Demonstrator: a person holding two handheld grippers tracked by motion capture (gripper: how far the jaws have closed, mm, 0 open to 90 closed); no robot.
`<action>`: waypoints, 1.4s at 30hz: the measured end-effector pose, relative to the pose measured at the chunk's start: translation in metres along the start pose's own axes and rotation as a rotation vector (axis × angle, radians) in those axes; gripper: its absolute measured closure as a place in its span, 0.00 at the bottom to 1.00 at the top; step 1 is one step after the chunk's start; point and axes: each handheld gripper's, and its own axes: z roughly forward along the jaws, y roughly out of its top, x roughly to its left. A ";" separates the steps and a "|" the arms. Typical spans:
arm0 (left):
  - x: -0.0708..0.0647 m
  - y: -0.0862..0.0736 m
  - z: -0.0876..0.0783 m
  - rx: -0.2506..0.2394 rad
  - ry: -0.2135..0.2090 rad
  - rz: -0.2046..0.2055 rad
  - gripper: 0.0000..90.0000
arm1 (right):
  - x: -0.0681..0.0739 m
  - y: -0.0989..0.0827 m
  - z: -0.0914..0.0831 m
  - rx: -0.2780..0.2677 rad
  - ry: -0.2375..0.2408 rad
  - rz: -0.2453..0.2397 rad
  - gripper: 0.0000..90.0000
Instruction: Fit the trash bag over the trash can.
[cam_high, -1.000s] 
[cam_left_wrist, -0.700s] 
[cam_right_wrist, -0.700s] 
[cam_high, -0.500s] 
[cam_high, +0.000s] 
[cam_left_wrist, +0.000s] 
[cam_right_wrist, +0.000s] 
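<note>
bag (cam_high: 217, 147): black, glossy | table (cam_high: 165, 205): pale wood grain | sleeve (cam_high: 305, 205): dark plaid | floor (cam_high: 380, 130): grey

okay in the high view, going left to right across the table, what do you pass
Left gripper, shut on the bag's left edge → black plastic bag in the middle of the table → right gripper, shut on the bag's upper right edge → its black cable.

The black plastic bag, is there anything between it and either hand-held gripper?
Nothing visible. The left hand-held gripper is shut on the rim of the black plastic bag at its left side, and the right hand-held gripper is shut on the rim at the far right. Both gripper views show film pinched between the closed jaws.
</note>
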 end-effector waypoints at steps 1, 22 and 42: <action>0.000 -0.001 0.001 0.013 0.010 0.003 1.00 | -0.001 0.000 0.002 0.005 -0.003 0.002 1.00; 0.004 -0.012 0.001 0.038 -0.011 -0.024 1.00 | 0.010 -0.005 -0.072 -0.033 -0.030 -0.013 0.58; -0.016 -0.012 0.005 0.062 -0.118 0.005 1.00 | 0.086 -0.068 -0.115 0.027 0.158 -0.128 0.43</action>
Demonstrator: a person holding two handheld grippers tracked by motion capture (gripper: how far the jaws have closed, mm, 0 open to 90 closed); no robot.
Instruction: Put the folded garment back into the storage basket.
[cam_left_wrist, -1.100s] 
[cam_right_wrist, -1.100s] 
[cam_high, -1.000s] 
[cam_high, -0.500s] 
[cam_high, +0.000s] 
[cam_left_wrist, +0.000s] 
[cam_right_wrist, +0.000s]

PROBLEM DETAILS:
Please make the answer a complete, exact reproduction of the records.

RESULT:
Demonstrator: a person holding two handheld grippers tracked by motion capture (gripper: how far the jaws have closed, mm, 0 open to 90 closed); no robot.
`<action>`: waypoints, 1.4s at 30hz: the measured end-effector pose, relative to the pose measured at the chunk's start: translation in metres along the start pose's own axes and rotation as a rotation vector (axis × angle, radians) in those axes; gripper: its absolute measured closure as a place in its span, 0.00 at the bottom to 1.00 at the top; step 1 is one step after the chunk's start; point and axes: each handheld gripper's, and its own axes: z roughly forward along the jaws, y roughly out of its top, x roughly to its left. A ";" separates the steps and a "|" the arms. Typical spans:
arm0 (left):
  - x: -0.0708..0.0647 m
  - y: -0.0862..0.0736 m
  - z: -0.0876..0.0783 m
  - rx: -0.2506..0.2394 rad
  - ry: -0.2135..0.2090 rad
  - rz: -0.2046..0.2055 rad
  - gripper: 0.0000..90.0000
arm1 (right):
  - x: -0.0681..0.0739 m
  - y: -0.0989..0.0827 m
  - z: -0.0914..0.0831 m
  - rx: -0.2780..0.2677 rad
  - ry: -0.2375..0.2408 rad
  - rz: -0.2453..0.2397 rad
  - gripper: 0.0000..90.0000
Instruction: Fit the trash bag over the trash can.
[cam_high, -1.000s] 
[cam_left_wrist, -0.700s] 
[cam_right_wrist, -0.700s] 
[cam_high, -0.500s] 
[cam_high, +0.000s] 
[cam_left_wrist, +0.000s] 
[cam_right_wrist, +0.000s] 
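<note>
bag (cam_high: 217, 147): black, glossy | table (cam_high: 165, 205): pale wood grain | sleeve (cam_high: 305, 205): dark plaid | floor (cam_high: 380, 130): grey

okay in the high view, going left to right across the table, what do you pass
Left gripper, shut on the bag's left edge → black plastic bag in the middle of the table → right gripper, shut on the bag's upper right edge → its black cable.

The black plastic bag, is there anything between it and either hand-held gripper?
Nothing visible. The left hand-held gripper is shut on the rim of the black plastic bag at its left side, and the right hand-held gripper is shut on the rim at the far right. Both gripper views show film pinched between the closed jaws.
</note>
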 end-effector waypoints at steps 1, 22 and 42: <action>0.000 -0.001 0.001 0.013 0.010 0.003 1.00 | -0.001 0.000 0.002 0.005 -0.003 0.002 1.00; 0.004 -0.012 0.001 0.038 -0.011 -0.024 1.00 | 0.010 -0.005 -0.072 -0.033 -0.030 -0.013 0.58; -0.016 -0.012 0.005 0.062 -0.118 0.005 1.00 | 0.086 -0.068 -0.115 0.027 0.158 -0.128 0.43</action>
Demonstrator: a person holding two handheld grippers tracked by motion capture (gripper: how far the jaws have closed, mm, 0 open to 90 closed); no robot.
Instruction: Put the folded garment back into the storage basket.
[cam_left_wrist, -1.100s] 
[cam_right_wrist, -1.100s] 
[cam_high, -1.000s] 
[cam_high, -0.500s] 
[cam_high, +0.000s] 
[cam_left_wrist, +0.000s] 
[cam_right_wrist, +0.000s]

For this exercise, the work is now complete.